### REQUIREMENT
Give again, word for word, only the lines of the material below from its first line through the one that holds "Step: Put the"; pictures stay out.

### SOURCE DATA
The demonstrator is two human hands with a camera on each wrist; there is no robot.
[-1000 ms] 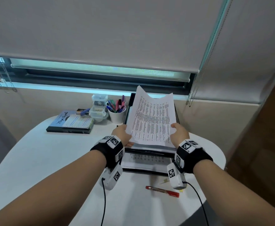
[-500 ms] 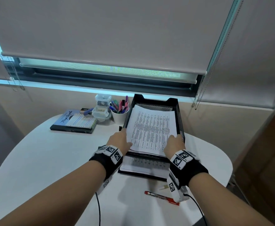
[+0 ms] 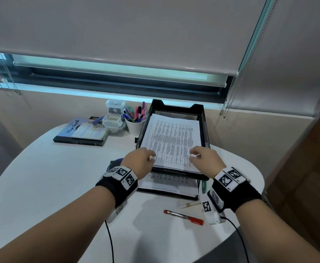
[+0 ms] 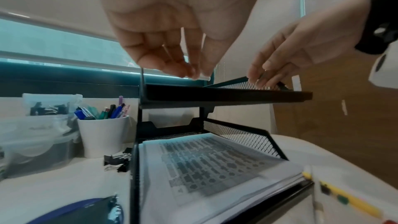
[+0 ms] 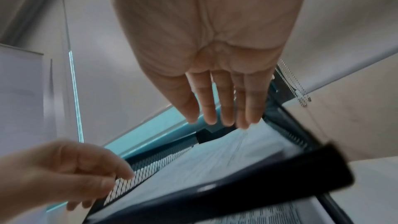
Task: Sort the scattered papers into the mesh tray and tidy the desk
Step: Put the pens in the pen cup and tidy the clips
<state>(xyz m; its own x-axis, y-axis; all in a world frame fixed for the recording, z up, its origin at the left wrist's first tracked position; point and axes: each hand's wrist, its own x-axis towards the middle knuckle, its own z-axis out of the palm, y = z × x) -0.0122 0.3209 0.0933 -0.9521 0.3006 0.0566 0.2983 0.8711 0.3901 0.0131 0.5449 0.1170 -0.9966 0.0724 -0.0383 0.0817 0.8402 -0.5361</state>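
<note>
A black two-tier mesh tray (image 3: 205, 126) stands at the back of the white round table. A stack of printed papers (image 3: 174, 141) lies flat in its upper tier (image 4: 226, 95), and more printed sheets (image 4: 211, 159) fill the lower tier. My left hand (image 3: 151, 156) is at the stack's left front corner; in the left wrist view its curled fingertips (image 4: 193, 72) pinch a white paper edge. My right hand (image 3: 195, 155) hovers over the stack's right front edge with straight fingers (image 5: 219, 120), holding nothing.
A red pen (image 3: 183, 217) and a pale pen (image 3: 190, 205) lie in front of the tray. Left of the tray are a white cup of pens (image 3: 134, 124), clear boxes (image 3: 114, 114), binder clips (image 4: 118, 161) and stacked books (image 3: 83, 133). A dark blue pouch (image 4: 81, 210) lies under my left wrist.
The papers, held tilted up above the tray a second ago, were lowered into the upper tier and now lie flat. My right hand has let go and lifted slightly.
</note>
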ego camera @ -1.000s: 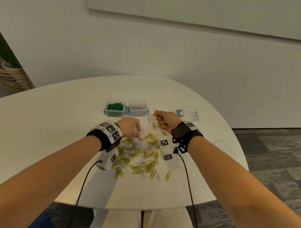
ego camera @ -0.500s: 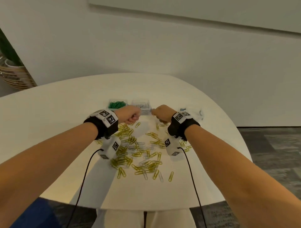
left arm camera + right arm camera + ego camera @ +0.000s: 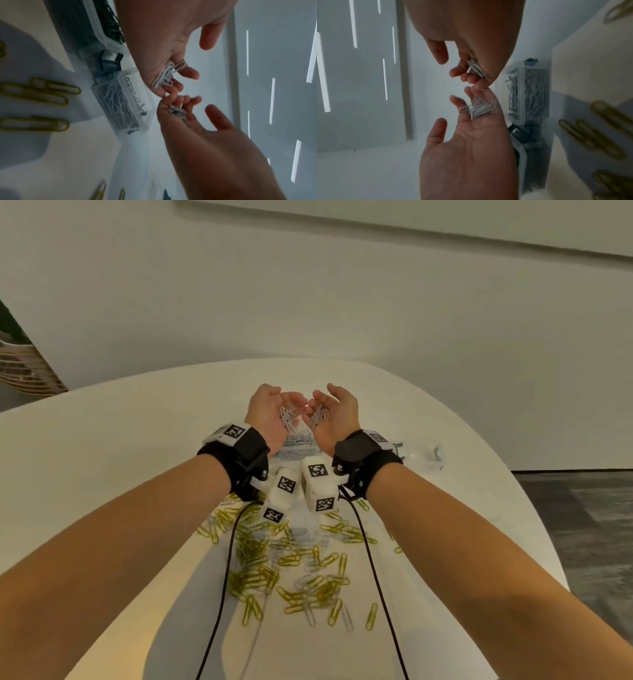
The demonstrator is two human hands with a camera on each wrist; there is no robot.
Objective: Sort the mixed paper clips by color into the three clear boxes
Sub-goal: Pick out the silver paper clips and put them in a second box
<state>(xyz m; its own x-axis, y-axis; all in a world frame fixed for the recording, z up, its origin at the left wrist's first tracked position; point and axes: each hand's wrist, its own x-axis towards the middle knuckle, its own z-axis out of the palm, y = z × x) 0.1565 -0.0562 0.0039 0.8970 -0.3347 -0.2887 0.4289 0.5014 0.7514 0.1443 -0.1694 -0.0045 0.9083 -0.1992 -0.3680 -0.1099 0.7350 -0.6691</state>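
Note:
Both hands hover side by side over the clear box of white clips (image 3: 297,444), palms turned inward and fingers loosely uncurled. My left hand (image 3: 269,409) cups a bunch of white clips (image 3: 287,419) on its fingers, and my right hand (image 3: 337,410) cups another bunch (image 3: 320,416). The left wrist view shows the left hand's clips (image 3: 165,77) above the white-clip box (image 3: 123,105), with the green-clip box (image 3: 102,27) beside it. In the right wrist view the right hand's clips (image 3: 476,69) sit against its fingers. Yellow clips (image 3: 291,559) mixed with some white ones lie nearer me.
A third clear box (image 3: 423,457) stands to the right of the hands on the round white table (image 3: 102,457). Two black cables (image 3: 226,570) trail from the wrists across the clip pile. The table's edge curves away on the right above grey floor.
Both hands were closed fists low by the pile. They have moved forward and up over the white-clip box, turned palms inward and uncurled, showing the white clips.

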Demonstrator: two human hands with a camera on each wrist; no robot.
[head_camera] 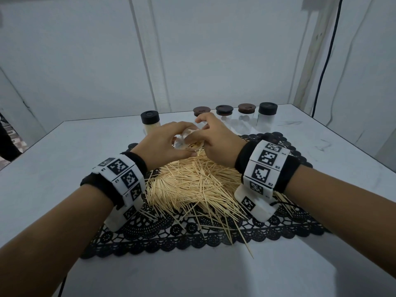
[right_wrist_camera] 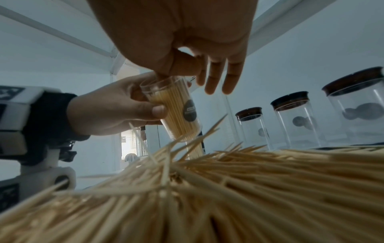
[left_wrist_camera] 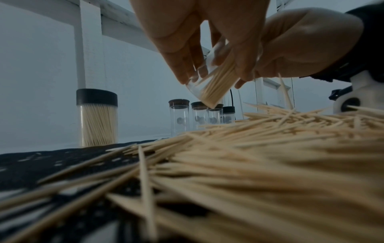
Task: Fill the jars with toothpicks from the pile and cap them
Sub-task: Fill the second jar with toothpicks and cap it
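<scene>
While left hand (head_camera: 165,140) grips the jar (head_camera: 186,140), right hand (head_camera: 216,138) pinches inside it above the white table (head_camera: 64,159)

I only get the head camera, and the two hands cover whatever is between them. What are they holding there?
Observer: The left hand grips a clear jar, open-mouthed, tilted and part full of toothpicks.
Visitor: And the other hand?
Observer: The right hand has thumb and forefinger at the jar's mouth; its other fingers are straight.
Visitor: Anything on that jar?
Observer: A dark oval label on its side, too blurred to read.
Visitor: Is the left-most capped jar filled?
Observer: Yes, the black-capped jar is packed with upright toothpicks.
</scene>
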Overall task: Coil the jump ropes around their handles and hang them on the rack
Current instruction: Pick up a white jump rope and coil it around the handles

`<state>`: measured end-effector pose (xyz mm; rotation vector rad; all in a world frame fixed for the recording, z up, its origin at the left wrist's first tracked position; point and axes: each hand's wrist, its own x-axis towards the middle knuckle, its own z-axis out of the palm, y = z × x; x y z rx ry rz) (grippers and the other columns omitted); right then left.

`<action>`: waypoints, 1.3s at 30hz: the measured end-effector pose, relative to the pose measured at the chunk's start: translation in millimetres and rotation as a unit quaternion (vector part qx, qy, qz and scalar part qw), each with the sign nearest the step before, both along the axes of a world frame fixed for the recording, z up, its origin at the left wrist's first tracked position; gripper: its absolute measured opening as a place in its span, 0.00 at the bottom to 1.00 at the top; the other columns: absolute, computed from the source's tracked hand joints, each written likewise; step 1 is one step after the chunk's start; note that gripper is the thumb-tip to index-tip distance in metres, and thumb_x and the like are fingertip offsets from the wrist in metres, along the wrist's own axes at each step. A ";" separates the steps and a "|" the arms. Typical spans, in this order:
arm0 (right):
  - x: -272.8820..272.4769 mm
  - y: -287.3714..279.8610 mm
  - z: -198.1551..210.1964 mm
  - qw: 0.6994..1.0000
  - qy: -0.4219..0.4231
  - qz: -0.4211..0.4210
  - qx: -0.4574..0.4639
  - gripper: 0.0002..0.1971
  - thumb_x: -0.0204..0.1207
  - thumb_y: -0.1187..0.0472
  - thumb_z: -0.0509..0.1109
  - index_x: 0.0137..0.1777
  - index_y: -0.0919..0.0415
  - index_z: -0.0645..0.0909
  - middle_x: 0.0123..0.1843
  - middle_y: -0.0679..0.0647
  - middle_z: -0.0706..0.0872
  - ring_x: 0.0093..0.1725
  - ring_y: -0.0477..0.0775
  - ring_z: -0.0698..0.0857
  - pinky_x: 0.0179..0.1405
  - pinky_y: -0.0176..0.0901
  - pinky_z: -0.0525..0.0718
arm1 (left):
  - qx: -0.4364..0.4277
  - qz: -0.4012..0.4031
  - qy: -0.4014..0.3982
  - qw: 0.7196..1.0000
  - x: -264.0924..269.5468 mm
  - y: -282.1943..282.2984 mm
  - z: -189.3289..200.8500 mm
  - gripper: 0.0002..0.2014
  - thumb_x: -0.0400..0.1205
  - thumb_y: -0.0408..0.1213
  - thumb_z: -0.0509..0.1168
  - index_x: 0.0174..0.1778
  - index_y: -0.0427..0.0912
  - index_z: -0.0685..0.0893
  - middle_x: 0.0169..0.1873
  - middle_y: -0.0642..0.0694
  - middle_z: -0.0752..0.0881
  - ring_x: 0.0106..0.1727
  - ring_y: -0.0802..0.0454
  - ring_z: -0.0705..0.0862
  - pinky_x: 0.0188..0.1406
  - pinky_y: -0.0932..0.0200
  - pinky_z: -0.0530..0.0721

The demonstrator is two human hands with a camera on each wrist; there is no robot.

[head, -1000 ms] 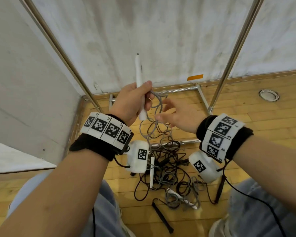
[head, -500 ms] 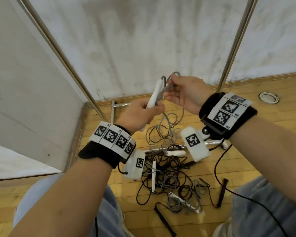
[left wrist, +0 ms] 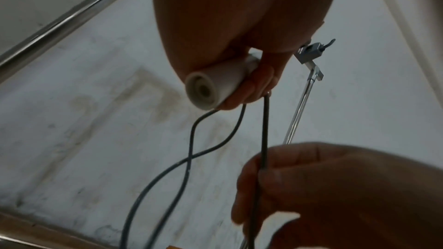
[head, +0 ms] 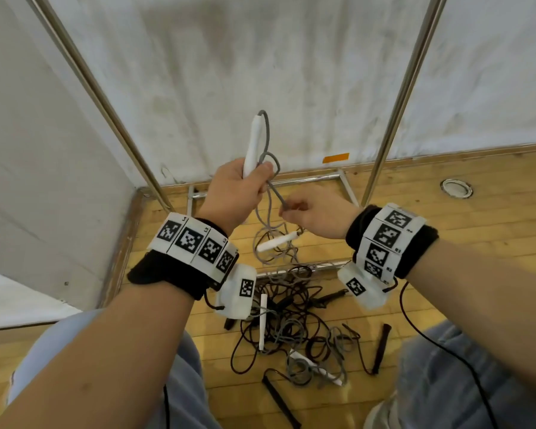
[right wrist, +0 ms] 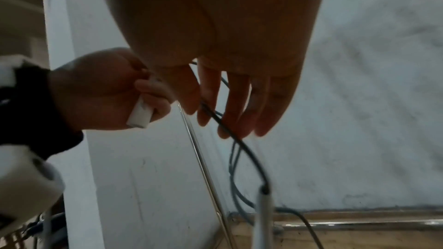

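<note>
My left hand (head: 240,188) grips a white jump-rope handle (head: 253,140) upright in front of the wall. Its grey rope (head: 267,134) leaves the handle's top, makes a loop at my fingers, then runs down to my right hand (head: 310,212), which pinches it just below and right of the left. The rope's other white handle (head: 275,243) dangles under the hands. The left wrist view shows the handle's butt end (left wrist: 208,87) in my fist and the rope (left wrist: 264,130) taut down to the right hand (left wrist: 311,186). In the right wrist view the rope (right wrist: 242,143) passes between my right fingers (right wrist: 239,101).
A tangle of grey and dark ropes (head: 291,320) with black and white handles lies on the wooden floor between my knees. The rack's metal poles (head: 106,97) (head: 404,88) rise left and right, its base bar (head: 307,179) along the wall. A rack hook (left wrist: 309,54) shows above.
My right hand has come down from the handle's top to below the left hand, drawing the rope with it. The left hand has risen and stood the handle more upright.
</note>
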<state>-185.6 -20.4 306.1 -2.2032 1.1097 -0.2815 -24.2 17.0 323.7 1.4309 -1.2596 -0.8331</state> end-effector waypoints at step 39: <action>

### EXPECTED ANSWER
The demonstrator is two human hands with a camera on each wrist; there is no robot.
[-1000 ms] 
[-500 ms] 
[+0 ms] 
[+0 ms] 
[+0 ms] 
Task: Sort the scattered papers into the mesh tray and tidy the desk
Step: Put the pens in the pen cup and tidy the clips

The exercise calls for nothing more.